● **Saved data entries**

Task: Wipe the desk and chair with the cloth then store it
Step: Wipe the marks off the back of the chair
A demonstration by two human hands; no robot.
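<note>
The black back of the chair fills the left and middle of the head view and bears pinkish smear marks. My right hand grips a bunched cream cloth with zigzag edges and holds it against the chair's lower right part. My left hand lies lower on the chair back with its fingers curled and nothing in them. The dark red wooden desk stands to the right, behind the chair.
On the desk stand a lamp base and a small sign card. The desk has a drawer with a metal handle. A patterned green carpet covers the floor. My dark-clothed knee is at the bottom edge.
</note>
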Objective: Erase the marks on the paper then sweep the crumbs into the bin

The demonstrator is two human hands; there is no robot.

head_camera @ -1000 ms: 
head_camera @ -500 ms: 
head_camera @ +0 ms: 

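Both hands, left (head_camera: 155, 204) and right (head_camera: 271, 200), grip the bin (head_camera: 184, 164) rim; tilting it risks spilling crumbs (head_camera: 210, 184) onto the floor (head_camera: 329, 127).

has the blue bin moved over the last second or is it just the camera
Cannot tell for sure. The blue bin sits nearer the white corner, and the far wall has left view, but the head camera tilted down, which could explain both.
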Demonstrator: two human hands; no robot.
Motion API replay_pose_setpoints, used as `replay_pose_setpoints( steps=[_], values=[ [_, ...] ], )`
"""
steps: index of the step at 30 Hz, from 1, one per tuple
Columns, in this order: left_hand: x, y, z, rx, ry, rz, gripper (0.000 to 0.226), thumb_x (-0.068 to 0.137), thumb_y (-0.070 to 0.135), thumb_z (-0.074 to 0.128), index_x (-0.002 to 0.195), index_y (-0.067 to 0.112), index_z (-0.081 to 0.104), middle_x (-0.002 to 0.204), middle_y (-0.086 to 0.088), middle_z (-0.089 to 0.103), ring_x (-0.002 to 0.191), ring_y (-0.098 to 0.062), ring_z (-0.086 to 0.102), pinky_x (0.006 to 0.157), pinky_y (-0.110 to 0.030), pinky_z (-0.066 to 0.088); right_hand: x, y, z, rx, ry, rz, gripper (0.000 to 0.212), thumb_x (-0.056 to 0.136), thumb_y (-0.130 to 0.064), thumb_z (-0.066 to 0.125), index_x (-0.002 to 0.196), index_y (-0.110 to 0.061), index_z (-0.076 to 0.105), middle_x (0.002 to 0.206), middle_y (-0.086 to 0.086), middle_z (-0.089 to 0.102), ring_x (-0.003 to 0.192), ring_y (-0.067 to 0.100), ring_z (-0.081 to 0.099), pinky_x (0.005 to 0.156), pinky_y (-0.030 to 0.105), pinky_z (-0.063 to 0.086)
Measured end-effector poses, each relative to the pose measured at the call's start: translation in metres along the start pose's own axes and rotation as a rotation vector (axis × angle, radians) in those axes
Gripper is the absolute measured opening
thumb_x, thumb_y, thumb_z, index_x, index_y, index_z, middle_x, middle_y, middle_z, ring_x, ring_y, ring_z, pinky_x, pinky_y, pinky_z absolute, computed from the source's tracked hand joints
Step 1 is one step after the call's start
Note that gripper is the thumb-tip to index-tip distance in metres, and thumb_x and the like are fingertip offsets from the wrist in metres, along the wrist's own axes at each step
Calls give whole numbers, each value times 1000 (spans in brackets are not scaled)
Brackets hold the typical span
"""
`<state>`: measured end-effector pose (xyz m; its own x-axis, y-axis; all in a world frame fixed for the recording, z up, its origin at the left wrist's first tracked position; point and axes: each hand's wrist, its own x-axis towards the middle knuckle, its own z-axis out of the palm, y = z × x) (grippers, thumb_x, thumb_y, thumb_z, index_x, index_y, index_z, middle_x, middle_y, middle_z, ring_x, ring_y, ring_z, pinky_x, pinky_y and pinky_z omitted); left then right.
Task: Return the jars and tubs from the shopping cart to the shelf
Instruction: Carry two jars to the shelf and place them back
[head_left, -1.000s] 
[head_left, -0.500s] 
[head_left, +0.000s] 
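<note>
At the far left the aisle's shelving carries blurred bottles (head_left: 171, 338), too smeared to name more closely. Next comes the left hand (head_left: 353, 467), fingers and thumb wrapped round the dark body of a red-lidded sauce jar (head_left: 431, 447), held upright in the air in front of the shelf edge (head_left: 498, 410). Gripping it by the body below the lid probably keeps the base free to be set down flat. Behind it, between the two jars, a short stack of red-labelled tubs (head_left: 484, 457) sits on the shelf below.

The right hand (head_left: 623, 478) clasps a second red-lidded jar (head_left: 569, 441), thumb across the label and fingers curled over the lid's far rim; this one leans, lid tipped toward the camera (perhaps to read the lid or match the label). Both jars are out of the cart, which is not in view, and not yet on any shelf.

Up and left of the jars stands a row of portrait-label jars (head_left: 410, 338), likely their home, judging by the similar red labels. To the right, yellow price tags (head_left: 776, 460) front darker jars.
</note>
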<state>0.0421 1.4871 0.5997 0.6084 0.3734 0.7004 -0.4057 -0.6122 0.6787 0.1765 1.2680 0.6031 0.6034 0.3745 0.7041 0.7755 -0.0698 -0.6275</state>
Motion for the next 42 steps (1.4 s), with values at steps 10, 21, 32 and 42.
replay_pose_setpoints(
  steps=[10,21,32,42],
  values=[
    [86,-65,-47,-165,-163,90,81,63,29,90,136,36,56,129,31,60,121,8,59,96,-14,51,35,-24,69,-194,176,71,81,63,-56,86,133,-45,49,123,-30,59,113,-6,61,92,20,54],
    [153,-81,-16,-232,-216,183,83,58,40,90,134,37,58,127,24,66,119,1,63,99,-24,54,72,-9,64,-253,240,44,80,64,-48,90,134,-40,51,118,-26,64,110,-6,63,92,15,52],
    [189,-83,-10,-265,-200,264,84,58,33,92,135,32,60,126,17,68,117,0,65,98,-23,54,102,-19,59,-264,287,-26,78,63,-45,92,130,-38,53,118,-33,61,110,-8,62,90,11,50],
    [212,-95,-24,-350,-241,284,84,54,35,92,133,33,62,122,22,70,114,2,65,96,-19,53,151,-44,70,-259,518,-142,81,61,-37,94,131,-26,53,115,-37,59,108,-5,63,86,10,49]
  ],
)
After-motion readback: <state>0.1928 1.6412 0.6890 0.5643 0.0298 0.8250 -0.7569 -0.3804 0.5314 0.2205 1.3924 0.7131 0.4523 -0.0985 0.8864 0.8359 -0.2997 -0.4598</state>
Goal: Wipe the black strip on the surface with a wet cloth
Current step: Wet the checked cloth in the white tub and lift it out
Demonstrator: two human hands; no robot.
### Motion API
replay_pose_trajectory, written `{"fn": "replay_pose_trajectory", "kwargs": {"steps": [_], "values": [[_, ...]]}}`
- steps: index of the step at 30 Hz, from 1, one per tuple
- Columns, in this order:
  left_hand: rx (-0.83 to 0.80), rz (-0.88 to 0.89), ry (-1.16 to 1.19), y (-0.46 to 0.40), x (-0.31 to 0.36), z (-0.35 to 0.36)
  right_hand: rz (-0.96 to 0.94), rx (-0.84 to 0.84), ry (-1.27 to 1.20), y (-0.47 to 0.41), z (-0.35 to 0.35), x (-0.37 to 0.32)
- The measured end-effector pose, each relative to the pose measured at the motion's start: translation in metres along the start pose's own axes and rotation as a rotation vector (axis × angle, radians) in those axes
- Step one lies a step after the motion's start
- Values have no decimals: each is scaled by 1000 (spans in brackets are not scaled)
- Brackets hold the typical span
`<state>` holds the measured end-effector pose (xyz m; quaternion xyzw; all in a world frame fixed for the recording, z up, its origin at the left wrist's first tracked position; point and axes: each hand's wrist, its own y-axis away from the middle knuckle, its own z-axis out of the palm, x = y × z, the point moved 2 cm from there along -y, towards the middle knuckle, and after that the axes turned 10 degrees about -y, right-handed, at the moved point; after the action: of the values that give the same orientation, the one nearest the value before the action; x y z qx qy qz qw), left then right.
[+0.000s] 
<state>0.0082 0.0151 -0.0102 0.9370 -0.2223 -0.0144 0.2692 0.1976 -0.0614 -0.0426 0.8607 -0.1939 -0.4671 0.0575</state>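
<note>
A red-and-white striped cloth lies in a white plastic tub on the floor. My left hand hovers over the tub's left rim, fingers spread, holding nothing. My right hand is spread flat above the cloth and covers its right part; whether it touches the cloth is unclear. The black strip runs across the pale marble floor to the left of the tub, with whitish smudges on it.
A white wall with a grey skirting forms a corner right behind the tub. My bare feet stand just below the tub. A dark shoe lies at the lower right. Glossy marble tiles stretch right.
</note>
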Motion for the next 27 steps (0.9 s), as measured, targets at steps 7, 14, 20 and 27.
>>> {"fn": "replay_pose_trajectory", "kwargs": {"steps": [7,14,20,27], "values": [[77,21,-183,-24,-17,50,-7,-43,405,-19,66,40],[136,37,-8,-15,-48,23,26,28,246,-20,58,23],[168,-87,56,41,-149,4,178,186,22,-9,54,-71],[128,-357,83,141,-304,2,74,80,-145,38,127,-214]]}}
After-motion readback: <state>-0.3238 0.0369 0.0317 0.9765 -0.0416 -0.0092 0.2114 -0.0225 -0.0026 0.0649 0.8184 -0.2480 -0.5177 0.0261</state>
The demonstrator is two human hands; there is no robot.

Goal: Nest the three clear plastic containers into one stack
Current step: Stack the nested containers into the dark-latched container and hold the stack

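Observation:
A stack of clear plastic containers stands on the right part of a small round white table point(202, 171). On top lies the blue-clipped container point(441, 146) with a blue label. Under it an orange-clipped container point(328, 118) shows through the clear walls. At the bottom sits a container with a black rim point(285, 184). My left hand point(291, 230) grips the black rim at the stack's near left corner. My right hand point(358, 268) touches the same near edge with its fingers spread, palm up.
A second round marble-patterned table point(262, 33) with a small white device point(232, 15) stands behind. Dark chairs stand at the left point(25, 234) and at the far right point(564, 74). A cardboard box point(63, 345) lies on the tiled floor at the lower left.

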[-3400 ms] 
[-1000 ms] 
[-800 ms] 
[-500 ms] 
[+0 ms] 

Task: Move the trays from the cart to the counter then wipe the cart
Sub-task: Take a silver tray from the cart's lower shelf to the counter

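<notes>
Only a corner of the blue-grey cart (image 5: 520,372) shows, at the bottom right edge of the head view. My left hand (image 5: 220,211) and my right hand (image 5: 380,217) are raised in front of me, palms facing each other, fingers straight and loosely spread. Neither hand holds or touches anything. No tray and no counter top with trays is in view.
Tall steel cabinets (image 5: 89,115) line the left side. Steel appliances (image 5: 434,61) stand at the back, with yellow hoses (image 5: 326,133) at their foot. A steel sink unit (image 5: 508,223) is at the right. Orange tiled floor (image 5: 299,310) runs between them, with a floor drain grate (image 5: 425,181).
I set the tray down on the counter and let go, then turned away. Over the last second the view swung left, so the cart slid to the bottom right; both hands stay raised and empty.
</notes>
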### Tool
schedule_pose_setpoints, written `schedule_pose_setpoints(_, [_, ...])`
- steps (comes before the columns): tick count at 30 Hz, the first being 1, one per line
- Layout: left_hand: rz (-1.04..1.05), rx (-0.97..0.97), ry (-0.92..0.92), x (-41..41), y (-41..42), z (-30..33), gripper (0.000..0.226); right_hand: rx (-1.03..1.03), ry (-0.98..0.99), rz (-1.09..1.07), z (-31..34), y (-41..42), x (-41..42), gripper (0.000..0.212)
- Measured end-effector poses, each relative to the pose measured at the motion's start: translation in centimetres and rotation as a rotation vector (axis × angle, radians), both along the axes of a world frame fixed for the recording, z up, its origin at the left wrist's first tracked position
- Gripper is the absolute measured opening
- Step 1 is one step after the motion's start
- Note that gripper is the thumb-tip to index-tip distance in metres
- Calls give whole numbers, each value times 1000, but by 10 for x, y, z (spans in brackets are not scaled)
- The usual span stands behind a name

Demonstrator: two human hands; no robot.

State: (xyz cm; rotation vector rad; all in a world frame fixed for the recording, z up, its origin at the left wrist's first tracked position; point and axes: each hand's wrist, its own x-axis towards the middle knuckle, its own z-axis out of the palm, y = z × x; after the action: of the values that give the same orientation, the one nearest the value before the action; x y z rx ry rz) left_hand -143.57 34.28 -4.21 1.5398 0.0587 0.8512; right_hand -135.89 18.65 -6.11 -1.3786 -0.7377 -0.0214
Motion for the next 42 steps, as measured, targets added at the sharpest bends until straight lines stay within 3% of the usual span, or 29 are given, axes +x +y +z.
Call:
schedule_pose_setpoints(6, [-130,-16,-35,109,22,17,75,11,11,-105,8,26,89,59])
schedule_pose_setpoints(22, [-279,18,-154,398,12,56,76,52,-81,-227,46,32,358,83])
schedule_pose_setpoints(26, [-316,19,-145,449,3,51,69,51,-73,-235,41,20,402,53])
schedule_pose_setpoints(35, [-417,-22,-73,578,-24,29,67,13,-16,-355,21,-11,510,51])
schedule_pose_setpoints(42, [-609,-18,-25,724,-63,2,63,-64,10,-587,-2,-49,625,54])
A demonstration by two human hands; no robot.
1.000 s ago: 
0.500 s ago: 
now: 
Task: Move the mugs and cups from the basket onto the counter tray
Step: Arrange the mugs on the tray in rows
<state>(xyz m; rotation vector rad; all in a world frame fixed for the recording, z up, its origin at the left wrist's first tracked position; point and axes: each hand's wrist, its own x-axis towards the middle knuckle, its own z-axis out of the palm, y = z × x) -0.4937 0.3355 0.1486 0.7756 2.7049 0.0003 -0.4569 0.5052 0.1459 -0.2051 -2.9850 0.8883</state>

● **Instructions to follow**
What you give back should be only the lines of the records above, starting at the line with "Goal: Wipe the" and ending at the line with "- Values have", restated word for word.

● **Solution for this problem**
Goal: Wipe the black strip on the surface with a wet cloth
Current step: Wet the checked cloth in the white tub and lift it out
Demonstrator: two human hands; no robot.
### Motion API
replay_pose_trajectory, written `{"fn": "replay_pose_trajectory", "kwargs": {"steps": [_], "values": [[_, ...]]}}`
- steps: index of the step at 30 Hz, from 1, one per tuple
- Columns, in this order:
  left_hand: rx (-0.83 to 0.80), rz (-0.88 to 0.89), ry (-1.16 to 1.19), y (-0.46 to 0.40), x (-0.31 to 0.36), z (-0.35 to 0.36)
  right_hand: rz (-0.96 to 0.94), rx (-0.84 to 0.84), ry (-1.27 to 1.20), y (-0.47 to 0.41), z (-0.35 to 0.35), x (-0.37 to 0.32)
- The measured end-effector pose, each relative to the pose measured at the motion's start: translation in metres along the start pose's own axes and rotation as a rotation vector (axis × angle, radians) in those axes
- Step one lies a step after the motion's start
- Values have no decimals: each is scaled by 1000 (spans in brackets are not scaled)

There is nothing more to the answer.